首先，计算 $\partial h_{t}/\partial h_{t-1}$ : $\partial h_{t}/\partial h_{t-1}=(\partial h_{t}/ \partial c_{t})*( \partial c_{t}/ \partial h_{t-1} )$

由于 $h_{t}=o_{t}tanh(c_{t})$ ,我们有： $\partial h_{t}/\partial c_{t}=o_{t}*\partial tanh(c_{t})/\partial c_{t}=o_{t}*(1-tanh^{2}(c_{t}))*\partial c_{t}\partial h_{t-1}=f_{t}$

接下来，计算关于输入的梯度 $\partial h_{t}/\partial W_{xi}$ : $\partial h_{t}/\partial W_{xi}=(\partial h_{t}/\partial c_{t})*(\partial c_{t}/,\partial W_{xi})$ 由于 $c_{t}=f_{t}c_{t-1}+i_{t}tanh(W_{xc}x_{t}+W_{hc}h_{t-1}+b_{c})$ ,我们有：

$\partial c_{t}/\partial W_ {xi}=i_{t}*\partial tanh(W_{xc}x_{t}+W_{hc}h_{t}+b_{c})/\partial W_{xi}=i_{t}tanh^{'}(W_{hc}x_{t}+W_{hc}h_{t-1}+b_{c})*\partial (W_{xc}x_{t}+W_{hc}h_{t-1}+b_{c})/\partial W_{xi}=i_{t}tanh^{'}(W_{xc}x_{t}+W_{hc}h_{t-1}+b_{c})x_{t}$

其中，tanh′ 表示对 tanh 函数的导数。

类似地，我们可以计算关于其他参数的梯度，如 $\partial h_{t}/\partial W_{hi}$ 、 $\partial h_{t}/\partial W_{xf}$ 、 $\partial h_{t}/\partial W_{hf}$ 等。

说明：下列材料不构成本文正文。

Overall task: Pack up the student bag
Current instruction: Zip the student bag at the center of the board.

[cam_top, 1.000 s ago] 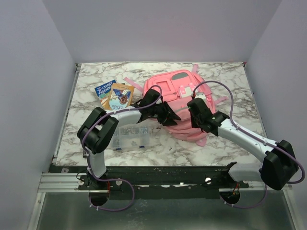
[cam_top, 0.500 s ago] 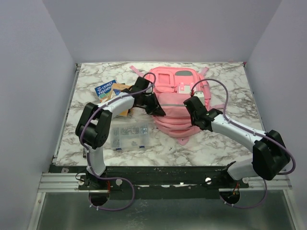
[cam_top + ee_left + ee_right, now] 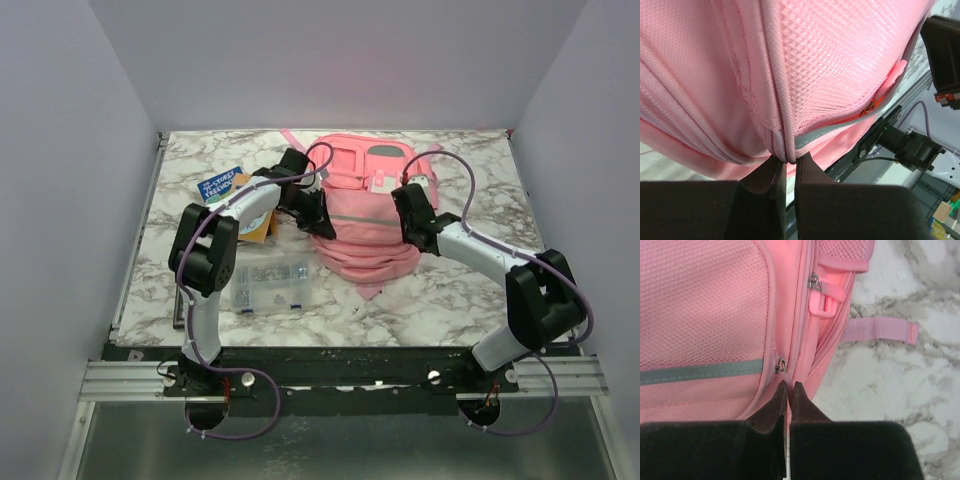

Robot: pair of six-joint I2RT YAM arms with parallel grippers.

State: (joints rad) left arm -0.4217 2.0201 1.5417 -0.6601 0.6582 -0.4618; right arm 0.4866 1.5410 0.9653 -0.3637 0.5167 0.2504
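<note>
On marble desk (image 3: pixel 185 165), pinches backpack (image 3: pixel 365 215) seam (image 3: pixel 781 135) with left end effector (image 3: pixel 785 165), right end effector (image 3: pixel 786 390) clenched at zipper (image 3: pixel 781 365); risks losing thin fold.

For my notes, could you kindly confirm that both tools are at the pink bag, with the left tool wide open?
Not open: the left wrist view shows the left tool shut, pinching a seam of the pink bag. The rest stands.

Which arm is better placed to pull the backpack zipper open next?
Right, probably. The right gripper is shut right at a zipper pull on the backpack. The left gripper pinches a fabric seam, so it is better suited to steadying it.
</note>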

通过反向传播算法，我们可以计算出损失函数对于 LSTM 网络中各个参数的梯度，并使用梯度下降算法来更新参数。

LSTM 网络之所以能够避免梯度消失问题，是因为它的门控机制可以控制信息在时间序列中的流动。遗忘门可以决定是否丢弃过去的状态，输入门可以决定是否接受新的输入，输出门可以决定隐藏状态的输出。这些门的存在使得网络能够更好地处理长期依赖关系，从而避免了梯度消失问题。

总之，LSTM 网络通过门控机制和细胞状态的记忆来解决了传统 RNN 中的梯度消失问题。通过这种方式，LSTM 网络能够更好地捕捉时间序列中的长期依赖关系，提高了模型的性能和效果。

习题6-3P 编程实现下图LSTM运行过程

同学提出，未发现输入。可以适当改动例题，增加该输入。

实现LSTM算子，可参考实验教材代码。

1. 使用Numpy实现LSTM算子

import numpy as np

def sigmoid(x):
    return 1 / (1 + np.exp(-x))

Wi = np.array([0, 100, 0, -10])
Wc = np.array([1, 0, 0, 0])
Wf = np.array([0, 100, 0, 10])
Wo = np.array([0, 0, 100, -10])

x = [[1, 0, 0, 1], [3, 1, 0, 1], [2, 0, 0, 1], [4, 1, 0, 1], [2, 0, 0, 1], [1, 0, 1, 1], [3, -1, 0, 1], [6, 1, 0, 1], [1, 0, 1, 1]]
xt = np.array(x)

a_prev = 0
c_prev = 0
memory = []
y = []

for i in range(xt.shape[0]):
    memory.append(round(c_prev))
    ft = sigmoid(np.dot(xt[i], Wf.T))
    it = sigmoid(np.dot(xt[i], Wi.T))
    ct = np.dot(xt[i], Wc.T)
    ot = sigmoid(np.dot(xt[i], Wo.T))
    c_prev = c_prev * ft + it * ct
    a_prev = ot * c_prev
    y.append(round(a_prev))

print("Memory: ", memory)
print("y", y)

2. 使用nn.LSTMCell实现

import torch
import torch.nn as nn

# 设置随机数种子
torch.manual_seed(0)

# 定义输入和隐藏层的大小
input_size = 4
hidden_size = 1

# 定义输入数据
xt = torch.tensor([
    [1, 0, 0, 1], [3, 1, 0, 1], [2, 0, 0, 1],
    [4, 1, 0, 1], [2, 0, 0, 1], [1, 0, 1, 1],
    [3, -1, 0, 1], [6, 1, 0, 1], [1, 0, 1, 1]
], dtype=torch.float32)

# 定义LSTM单元，不使用偏置项
lstm_cell = nn.LSTMCell(input_size, hidden_size, bias=False)

# 初始化权重矩阵
with torch.no_grad():
    lstm_cell.weight_ih[:] = torch.tensor([
        [0., 100., 0., 10.],   # forget gate
        [0., 100., 0., -10.],  # input gate
        [1., 0., 0., 0.],      # output gate
        [0., 0., 100., -10.]   # cell gate
    ])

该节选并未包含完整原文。